The second set of jumper cables helped but the damned machine wanted more juice.
I needed a better plan, so I rolled a pinner and grabbed a couple Millers, my brain a veritable Rubik’s Cube of unsolvability, and weighed my options.
So I stared at the dryer for about fifteen minutes until Spot, my dog, came downstairs and intimated with his most expressive face that if I ran sixty pairs of wires in parallel from the pipes to a pair of metal bars I may thereby multiply the amperage while increasing the voltage and mimic 60 cycles,, lower my electric bill, all without having to sacrifice decibels of musical volume or precious eye candy from the 32” Sony. He had anticipated my confusion and showed me a drawing he had made for me as soon as the glazed look on my face threatened to take my attention to Oz.
I said Hmmmmm…
I found a spool of single strand copper wire that I had liberated from the shop one time when the boss docked me for coming in late and ran buku wires across the basement. My basement looked like the inside of a Spirograph’s mind on crack. I have no idea what that would look like but it sounded like a good sentence. I pulled the wires tight and once the juice started flowing you could hear them hum.

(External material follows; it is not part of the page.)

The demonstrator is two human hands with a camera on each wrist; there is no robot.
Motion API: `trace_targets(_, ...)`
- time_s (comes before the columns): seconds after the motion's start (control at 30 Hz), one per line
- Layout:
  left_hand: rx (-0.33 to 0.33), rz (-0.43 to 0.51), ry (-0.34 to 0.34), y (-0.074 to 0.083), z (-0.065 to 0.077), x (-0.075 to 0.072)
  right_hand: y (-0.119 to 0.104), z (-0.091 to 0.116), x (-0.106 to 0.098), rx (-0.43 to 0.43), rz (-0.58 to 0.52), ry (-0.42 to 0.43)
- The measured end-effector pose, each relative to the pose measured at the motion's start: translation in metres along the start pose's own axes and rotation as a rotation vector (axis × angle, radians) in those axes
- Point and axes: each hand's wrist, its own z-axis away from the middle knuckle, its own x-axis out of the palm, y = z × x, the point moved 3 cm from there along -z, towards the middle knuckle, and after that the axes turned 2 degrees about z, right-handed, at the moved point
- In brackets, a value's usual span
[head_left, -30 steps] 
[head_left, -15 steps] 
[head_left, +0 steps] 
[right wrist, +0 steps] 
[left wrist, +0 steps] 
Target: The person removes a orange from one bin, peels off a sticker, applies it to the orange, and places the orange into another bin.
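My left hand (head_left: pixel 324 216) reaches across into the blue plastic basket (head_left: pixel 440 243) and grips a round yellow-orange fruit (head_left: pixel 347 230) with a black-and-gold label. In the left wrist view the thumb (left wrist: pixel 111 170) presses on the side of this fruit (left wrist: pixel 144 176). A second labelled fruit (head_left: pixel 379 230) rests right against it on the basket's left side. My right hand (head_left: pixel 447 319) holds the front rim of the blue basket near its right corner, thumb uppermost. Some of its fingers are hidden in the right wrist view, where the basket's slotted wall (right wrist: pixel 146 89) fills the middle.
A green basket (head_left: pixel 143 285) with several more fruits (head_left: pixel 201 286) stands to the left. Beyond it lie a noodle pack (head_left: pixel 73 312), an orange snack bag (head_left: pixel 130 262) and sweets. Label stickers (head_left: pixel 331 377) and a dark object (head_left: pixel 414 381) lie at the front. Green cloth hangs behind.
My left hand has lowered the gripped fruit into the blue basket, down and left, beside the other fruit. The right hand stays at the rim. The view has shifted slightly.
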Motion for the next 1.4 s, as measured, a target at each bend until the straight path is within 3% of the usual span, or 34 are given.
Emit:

I was feeling around my fusebox with my screwdriver when my cat came downstairs and informed me with much purring and leg-rubbing that the house was becoming magnetic and was attracting all manner of metal objects, which were then sticking to the house.
Not bad, I thought, scrapping metal is a good way to make one’s fortune in this devastated economy, but when I went outside to survey my inventory I discovered Cop Car 411 stuck to the house, sidewise, with the payload furiously writing tickets and spilling coffee, and reviling me with scatological references to impossible Darwinian cul-de-sacs in my family tree. Overhead were a couple of small planes that maybe were starting to circle, corralling the madness like a pair of Piper Parentheses.
I told the boys in blue that I had no idea what was going on but they were trespassing vis-à-vis they were stuck to my house, unless they had a warrant that gave them permission to park on my kitchen window, which I had to doubt, me having no priors, so to speak. This pissed them off and they swore and threatened for three minutes straight, but my wife pulled the plug on the basement experiment while they were ranting and the cop car fell off the house and hit the ground with a porcine thud. We got the cop car back on its wheels and sent it off into the sunset before they could recoup and plant any drugs or guns on us, and they headed off to a Duncan’s Donuts far away, waving their pistols in the air and yelling ‘Bang! Bang!’
My wife said Hmmmmmm and I was in the doghouse so fast Spot didn’t have time to change the sheets or vacuum.
So, that was then, and things are normal now; I had to promise my wife that I would not to do it again.
But I was in a quandary.
How do you operate AC devices from an obviously DC source?